The Genetic Age review: Is genetic engineering a costly distraction?

Matthew Cobb’s latest book is a disturbing history of genetic engineering, which asks whether it is worth the money – or the risk

Humans 24 August 2022

Genetic engineering, conceptual illustration. Robot hand editing a DNA (deoxyribonucleic acid) molecule to alter and rearrange an organism's genetic material. DNA is composed of two strands twisted into a double helix. Each strand consists of an outer sugar-phosphate backbone with nucleotide bases attached. The sequence of these bases forms the genetic code, determining each cell's structure, function and behaviour. Inserting new DNA into a section of original DNA will alter the instructions from this region.

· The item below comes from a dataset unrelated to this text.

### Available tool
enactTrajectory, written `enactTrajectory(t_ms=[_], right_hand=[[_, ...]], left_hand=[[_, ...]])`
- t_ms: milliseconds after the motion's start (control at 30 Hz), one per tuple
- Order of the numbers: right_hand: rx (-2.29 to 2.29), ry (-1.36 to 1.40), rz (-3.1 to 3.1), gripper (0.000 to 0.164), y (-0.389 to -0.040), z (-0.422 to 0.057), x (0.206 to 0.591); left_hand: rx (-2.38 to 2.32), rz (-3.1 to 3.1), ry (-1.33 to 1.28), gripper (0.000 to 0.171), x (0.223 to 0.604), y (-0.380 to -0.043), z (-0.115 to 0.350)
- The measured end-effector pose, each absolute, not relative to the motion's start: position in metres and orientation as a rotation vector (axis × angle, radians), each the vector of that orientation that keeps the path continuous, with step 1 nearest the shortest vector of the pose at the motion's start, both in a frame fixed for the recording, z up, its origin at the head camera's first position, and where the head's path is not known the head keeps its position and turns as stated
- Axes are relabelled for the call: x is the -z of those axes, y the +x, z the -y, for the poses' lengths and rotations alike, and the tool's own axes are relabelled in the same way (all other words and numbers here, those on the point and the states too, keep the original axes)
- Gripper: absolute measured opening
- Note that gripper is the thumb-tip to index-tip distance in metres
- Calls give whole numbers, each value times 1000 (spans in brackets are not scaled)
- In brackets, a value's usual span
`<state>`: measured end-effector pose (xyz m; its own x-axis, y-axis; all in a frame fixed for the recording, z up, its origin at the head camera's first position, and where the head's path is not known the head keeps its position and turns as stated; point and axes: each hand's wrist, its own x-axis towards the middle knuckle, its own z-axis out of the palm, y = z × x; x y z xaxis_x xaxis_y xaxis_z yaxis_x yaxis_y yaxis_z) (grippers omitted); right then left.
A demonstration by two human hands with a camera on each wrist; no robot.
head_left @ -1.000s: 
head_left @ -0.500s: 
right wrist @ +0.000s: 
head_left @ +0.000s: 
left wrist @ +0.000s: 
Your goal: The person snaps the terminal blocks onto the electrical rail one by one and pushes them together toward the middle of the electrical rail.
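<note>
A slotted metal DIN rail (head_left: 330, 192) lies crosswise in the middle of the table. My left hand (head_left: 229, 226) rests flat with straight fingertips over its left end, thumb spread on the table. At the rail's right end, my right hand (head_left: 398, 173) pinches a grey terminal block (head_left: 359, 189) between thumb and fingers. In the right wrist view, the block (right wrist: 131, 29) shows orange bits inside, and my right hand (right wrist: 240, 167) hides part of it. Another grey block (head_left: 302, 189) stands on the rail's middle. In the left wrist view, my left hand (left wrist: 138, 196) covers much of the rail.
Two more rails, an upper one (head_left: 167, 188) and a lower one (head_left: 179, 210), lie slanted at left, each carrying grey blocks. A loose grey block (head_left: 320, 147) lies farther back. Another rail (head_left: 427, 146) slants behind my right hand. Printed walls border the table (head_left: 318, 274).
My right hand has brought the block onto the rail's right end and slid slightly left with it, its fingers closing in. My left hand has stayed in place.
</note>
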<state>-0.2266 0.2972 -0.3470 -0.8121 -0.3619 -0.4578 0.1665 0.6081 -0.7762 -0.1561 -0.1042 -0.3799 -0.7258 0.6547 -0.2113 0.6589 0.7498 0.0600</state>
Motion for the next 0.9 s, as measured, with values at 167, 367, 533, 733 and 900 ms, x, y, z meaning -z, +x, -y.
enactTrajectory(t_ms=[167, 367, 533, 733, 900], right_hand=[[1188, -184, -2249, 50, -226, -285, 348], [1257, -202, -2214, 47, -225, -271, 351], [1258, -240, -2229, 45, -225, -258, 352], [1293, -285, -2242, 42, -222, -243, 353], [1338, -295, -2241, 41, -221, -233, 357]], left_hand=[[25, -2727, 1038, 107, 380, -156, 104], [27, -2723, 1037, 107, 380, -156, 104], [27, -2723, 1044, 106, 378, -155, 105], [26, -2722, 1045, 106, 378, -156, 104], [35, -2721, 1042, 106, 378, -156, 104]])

Gene editing, exemplified by CRISPR technology, has elicited both hopes and fears

ELLA MARU STUDIO/SCIENCE PHOTO LIBRARY

The Genetic Age

Matthew Cobb

Profile Books

FOR more than 50 years, biologists have been genetically engineering organisms in increasingly precise ways. From the early, crude methods of the 1960s and 1970s, to the modern “gene editing” exemplified by CRISPR technology, genetic engineering has elicited great hopes and terrifying fears.

In his disturbing and readable new book The Genetic Age: Our perilous quest to edit life, biologist and science historian Matthew Cobb tells the story of this field. …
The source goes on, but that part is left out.